Though Mr. Dhar, who is overseeing the new multiplex theatre currently under construction in Badami Bagh, said he is not especially worried about security, these concerns are not absent from consideration.
The theatre will play the Indian national anthem before every screening, Mr. Dhar said, a new norm that was introduced across the country in 2016 by a court order and has stayed around even though the order was later revoked. However, the theatre would also screen Pakistani films “if we are allowed to import”, said Mr. Dhar, adding that “when we were running Broadway cinema, we used to get Pakistani films many times.”
Its location inside an army cantonment area would add to the theatre’s security, but could also keep local residents away. “People were already averse to going towards Badami Bagh cantonment. [The screenings] may be mainly for soldiers,” said Dr. Junaid.
Like the theatres, liquor stores have also faced sporadic attacks. In 2012, the Hizbul Mujahideen militant group claimed an attack on the liquor stores across the Dal Lake, in which one sales staffer was killed. Today, the staff at these stores say they are worried about their safety but need their jobs. Police personnel who guard the complex admonish customers these days for not wearing face masks.
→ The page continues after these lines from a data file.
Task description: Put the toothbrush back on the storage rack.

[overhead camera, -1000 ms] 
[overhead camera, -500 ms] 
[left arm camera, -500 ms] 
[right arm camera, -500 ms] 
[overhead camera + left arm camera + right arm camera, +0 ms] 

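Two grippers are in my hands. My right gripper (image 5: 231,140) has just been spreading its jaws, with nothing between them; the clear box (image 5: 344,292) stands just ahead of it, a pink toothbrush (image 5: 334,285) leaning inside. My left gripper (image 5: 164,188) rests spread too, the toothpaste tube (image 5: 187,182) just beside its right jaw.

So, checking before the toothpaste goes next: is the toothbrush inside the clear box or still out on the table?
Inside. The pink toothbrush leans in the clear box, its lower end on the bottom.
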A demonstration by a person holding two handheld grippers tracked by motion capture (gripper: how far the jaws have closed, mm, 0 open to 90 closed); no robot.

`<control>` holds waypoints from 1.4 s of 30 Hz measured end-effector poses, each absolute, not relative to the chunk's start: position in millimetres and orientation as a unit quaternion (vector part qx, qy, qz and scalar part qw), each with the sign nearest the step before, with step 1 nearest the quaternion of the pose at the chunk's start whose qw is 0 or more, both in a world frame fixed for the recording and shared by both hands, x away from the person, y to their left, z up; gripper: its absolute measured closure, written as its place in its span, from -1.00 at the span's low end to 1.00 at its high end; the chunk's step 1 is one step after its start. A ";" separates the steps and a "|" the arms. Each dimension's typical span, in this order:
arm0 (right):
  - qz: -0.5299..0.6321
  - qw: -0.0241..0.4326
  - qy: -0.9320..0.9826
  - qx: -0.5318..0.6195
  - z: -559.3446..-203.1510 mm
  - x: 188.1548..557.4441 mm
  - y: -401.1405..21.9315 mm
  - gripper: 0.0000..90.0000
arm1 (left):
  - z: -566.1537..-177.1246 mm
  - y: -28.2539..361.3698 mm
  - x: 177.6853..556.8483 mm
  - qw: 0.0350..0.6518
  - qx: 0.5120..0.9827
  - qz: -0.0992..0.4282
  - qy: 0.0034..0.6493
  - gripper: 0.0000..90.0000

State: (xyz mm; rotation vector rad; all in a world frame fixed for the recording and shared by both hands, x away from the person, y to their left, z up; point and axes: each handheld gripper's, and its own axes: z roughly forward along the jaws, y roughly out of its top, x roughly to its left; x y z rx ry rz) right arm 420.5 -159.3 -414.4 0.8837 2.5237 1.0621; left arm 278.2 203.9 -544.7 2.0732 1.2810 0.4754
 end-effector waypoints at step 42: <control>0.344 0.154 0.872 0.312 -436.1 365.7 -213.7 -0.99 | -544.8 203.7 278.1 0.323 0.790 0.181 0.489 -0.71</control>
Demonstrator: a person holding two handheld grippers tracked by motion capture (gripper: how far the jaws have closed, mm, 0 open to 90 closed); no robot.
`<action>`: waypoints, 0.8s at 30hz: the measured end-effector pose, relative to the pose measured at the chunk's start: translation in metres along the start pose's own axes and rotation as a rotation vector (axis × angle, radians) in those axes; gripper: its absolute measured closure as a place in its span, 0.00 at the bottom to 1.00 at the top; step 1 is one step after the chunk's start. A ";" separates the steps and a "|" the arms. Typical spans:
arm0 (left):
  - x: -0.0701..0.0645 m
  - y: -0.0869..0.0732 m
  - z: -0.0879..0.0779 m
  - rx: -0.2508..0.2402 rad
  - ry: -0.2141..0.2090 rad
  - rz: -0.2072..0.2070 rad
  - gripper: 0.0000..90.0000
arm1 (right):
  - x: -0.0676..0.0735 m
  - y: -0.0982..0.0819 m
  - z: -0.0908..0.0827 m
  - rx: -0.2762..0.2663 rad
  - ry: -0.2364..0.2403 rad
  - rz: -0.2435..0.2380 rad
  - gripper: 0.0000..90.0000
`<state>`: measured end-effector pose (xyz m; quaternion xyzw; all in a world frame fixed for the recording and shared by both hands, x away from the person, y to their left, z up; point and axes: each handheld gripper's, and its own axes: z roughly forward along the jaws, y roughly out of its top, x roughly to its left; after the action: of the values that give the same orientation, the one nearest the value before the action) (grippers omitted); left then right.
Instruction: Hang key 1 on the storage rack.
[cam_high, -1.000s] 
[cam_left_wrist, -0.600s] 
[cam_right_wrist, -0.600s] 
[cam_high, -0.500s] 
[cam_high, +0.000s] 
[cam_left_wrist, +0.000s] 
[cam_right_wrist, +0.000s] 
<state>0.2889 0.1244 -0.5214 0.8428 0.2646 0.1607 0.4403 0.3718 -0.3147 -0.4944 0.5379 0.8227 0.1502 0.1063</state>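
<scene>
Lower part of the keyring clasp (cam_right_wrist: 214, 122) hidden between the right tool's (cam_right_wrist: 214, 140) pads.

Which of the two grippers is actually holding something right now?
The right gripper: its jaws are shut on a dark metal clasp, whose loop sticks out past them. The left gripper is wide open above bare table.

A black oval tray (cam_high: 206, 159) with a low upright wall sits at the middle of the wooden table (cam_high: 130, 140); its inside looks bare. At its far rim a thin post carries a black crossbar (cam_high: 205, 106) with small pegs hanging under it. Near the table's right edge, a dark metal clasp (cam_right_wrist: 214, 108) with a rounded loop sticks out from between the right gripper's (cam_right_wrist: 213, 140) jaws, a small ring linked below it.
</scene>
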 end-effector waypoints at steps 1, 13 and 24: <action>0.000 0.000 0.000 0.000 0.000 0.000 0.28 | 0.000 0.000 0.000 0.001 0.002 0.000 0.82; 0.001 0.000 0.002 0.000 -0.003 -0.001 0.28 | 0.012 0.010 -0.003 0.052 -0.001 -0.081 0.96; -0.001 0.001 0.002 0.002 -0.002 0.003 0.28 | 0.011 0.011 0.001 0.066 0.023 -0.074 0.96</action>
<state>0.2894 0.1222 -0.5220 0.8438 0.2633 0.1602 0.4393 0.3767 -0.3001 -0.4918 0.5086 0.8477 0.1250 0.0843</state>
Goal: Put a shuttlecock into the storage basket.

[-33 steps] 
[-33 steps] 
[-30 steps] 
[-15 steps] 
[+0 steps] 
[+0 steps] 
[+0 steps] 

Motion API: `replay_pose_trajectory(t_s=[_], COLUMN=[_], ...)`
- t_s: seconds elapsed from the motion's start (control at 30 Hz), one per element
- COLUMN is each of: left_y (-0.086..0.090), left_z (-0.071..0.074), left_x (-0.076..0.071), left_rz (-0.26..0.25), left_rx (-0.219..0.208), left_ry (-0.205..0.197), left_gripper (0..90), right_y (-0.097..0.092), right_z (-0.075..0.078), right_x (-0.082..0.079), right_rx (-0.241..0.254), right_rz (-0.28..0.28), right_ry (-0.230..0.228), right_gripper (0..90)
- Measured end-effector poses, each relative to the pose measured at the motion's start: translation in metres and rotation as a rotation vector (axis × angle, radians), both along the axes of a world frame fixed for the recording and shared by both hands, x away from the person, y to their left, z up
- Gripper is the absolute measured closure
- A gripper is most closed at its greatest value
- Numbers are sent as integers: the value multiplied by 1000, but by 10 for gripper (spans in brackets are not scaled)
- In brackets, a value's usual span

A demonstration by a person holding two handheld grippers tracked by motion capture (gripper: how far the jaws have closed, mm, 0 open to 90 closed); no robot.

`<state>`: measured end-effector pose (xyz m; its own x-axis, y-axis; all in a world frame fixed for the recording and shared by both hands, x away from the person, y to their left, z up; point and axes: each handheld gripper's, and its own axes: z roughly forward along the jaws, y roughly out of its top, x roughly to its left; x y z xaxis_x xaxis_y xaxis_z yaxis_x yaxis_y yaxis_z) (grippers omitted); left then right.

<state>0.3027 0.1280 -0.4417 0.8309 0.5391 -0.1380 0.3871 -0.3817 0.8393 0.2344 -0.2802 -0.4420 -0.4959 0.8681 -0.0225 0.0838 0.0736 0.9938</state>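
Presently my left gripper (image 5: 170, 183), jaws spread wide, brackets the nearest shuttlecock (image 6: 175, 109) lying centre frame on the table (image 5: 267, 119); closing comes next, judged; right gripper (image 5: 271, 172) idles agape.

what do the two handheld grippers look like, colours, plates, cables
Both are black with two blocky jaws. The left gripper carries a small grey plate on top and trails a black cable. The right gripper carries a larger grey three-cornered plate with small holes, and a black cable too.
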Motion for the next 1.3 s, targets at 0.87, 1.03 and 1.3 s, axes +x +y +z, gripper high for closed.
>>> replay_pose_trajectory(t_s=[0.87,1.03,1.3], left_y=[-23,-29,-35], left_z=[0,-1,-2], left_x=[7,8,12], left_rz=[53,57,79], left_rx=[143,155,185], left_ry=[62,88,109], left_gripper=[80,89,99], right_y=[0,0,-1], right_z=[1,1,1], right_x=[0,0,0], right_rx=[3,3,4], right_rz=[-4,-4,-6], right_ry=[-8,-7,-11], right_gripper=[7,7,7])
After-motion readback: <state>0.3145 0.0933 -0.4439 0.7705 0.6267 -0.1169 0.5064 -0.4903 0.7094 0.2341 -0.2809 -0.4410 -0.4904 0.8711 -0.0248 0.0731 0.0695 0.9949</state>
Two young men are one of the very few customers who do not hide their purchase when they walk out of the shop. They are Kashmiri Pandits who have grown up outside the Valley, after their families fled during the rise of the militancy. The public works department offered them jobs, and they have been living in Srinagar for over a year. They say more theatres and liquor stores should be accessible to the public. But that would not be enough to keep them here.
“This may have been our parents’ home, but it is not ours,” one of them says. “We are hoping to get transferred to Jammu.”